- **EXERCISE DIRECTIONS**: Return exactly the span of lines in the following data that opens with the line containing "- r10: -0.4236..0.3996" and closes with the line containing "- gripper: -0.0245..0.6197". Include nothing else.

Saved entries
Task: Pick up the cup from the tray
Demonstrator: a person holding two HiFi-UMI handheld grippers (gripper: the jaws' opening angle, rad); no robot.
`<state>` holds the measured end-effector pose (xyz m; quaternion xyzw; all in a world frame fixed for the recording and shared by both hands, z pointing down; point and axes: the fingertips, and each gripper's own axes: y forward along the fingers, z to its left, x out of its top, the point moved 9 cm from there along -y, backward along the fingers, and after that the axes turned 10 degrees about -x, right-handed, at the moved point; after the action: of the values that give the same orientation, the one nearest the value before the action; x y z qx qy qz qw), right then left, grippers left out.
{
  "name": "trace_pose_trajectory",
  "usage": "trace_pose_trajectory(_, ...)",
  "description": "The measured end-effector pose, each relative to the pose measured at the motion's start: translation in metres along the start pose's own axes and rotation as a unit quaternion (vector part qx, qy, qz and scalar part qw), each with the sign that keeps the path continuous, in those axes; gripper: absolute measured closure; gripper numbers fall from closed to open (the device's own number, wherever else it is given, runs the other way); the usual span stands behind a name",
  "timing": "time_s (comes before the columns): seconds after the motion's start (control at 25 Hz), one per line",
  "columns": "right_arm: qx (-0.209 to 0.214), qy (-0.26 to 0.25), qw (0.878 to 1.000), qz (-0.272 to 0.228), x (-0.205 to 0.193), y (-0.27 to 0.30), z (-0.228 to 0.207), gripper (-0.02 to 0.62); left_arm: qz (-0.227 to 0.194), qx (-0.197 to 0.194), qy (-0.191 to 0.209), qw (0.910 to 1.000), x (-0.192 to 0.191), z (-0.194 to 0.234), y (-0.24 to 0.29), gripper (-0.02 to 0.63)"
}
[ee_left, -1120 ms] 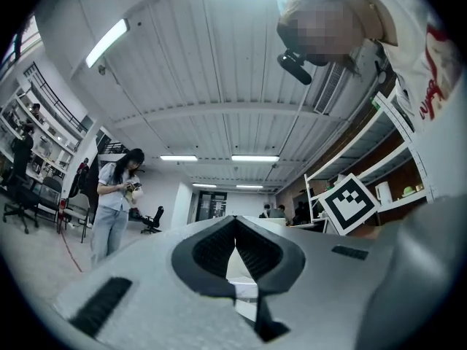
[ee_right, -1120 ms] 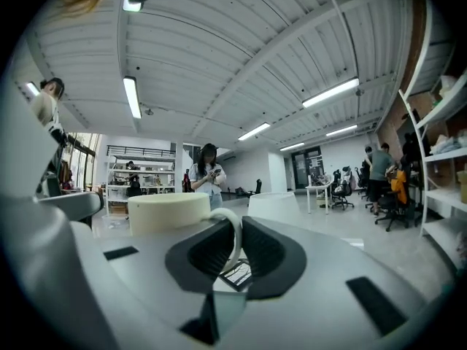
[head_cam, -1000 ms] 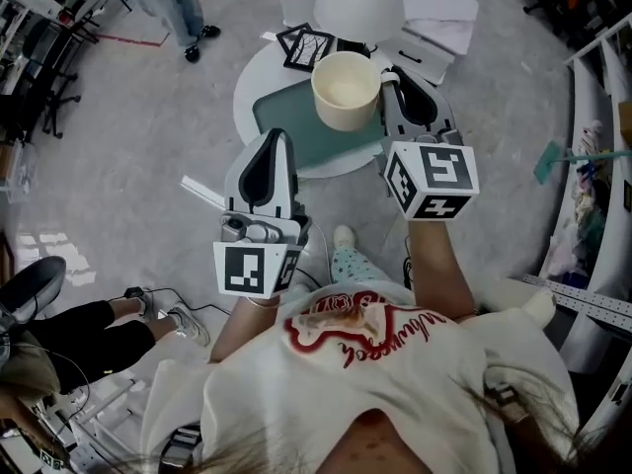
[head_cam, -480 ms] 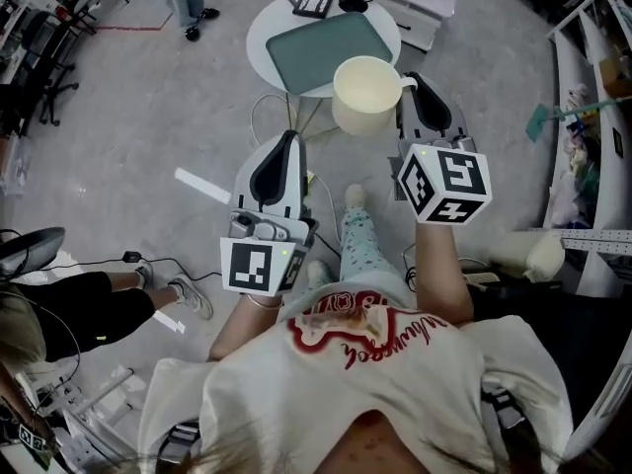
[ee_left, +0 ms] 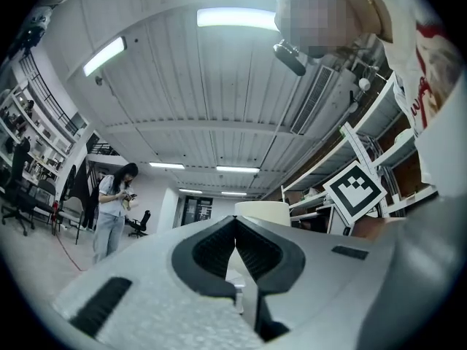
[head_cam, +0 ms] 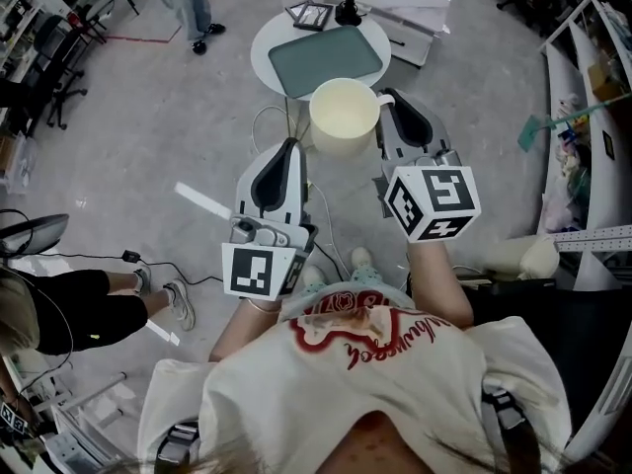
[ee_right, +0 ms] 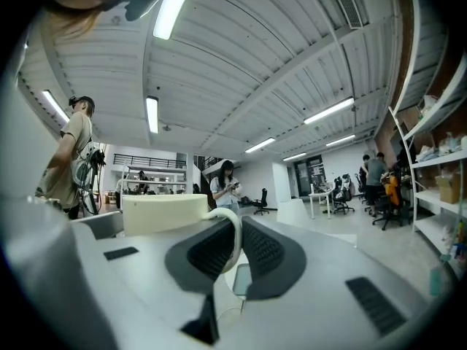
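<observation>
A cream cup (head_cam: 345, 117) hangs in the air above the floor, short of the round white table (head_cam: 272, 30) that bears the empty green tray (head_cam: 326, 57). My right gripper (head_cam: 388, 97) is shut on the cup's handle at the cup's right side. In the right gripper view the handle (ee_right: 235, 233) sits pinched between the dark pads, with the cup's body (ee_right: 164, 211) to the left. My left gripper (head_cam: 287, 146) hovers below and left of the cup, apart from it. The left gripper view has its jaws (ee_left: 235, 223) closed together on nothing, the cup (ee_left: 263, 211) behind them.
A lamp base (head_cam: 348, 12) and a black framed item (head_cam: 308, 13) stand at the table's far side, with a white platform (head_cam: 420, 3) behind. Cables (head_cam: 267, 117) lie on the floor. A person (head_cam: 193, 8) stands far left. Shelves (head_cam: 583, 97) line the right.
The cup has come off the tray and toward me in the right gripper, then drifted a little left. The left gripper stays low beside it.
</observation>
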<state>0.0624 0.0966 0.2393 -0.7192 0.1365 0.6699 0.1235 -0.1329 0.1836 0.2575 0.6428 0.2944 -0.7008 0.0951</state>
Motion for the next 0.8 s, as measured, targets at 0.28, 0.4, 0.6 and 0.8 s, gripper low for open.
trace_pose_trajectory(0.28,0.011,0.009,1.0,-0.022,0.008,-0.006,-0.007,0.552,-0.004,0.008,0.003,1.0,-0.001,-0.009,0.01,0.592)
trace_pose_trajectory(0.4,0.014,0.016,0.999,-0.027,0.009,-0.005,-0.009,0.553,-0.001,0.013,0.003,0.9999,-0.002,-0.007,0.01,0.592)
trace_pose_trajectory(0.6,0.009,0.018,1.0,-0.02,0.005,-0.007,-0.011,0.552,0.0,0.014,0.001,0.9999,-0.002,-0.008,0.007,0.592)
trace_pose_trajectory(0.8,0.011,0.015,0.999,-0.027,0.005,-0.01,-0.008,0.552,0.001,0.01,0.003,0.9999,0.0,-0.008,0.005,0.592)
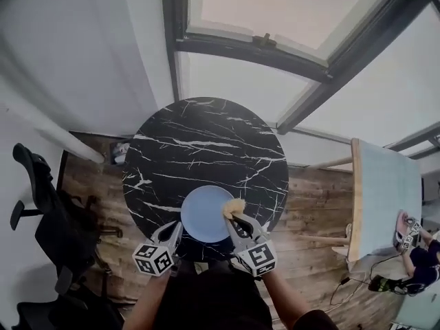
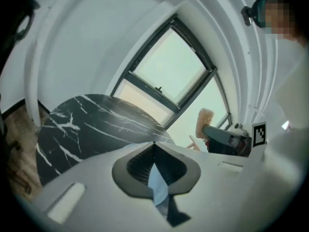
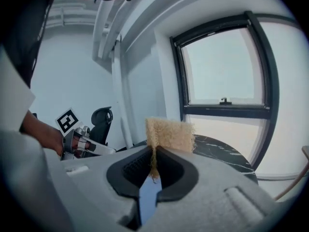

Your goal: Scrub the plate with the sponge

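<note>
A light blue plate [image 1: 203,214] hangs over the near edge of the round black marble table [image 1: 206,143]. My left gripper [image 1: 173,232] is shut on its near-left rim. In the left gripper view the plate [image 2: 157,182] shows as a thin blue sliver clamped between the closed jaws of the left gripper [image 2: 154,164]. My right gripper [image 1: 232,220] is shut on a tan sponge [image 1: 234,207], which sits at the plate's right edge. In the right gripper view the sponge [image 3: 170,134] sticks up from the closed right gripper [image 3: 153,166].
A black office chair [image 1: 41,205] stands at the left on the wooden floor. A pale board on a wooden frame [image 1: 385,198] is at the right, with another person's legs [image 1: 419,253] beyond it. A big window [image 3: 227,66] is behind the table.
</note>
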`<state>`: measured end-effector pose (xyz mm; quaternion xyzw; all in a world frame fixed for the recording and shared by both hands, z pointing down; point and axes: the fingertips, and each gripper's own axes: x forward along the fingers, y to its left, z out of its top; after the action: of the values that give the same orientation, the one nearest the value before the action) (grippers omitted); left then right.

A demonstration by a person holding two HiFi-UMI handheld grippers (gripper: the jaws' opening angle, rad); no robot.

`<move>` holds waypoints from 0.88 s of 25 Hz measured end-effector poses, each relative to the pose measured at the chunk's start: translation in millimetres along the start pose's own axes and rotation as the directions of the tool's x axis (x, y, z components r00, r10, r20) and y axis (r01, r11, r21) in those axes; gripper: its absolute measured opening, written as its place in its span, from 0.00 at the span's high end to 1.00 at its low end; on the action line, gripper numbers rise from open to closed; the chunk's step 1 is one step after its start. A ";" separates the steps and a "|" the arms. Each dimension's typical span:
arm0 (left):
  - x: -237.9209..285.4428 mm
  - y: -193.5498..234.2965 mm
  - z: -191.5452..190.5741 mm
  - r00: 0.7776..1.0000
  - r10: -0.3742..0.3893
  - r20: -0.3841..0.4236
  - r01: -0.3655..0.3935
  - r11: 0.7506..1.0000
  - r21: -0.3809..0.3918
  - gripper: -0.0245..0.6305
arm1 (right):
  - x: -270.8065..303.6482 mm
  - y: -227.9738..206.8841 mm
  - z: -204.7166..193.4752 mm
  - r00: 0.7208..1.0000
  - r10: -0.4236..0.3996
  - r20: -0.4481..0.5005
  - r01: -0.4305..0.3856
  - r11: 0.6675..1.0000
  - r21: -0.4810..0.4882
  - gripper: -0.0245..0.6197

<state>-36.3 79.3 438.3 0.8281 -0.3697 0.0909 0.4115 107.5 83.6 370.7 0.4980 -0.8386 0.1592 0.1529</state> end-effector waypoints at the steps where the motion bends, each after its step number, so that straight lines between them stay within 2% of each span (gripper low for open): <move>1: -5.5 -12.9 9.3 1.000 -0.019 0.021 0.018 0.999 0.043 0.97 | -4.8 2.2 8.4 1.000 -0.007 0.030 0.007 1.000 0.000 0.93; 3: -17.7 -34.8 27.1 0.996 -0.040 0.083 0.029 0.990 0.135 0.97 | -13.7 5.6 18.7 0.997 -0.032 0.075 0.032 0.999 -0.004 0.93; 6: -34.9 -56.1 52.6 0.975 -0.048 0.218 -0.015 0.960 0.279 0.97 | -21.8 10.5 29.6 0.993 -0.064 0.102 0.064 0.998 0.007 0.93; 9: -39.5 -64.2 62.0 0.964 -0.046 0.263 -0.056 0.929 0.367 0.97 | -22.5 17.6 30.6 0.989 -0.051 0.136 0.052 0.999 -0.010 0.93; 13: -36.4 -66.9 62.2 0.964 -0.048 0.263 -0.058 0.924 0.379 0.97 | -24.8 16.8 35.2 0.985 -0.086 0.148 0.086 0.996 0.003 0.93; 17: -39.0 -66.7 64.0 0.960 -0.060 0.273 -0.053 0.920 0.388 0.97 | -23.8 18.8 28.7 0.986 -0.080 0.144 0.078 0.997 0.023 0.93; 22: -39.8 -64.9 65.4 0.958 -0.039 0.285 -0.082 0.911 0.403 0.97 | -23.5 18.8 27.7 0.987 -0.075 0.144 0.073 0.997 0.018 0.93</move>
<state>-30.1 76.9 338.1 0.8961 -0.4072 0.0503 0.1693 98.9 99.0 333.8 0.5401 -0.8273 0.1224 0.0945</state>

- **RESULT OF THE TASK**:
  - r10: -0.4236..0.3996
  - r20: -0.4481..0.5005
  - r01: -0.4305..0.3856
  - r11: 0.6675..1.0000
  - r21: -0.4810..0.4882
  - gripper: -0.0245..0.6197

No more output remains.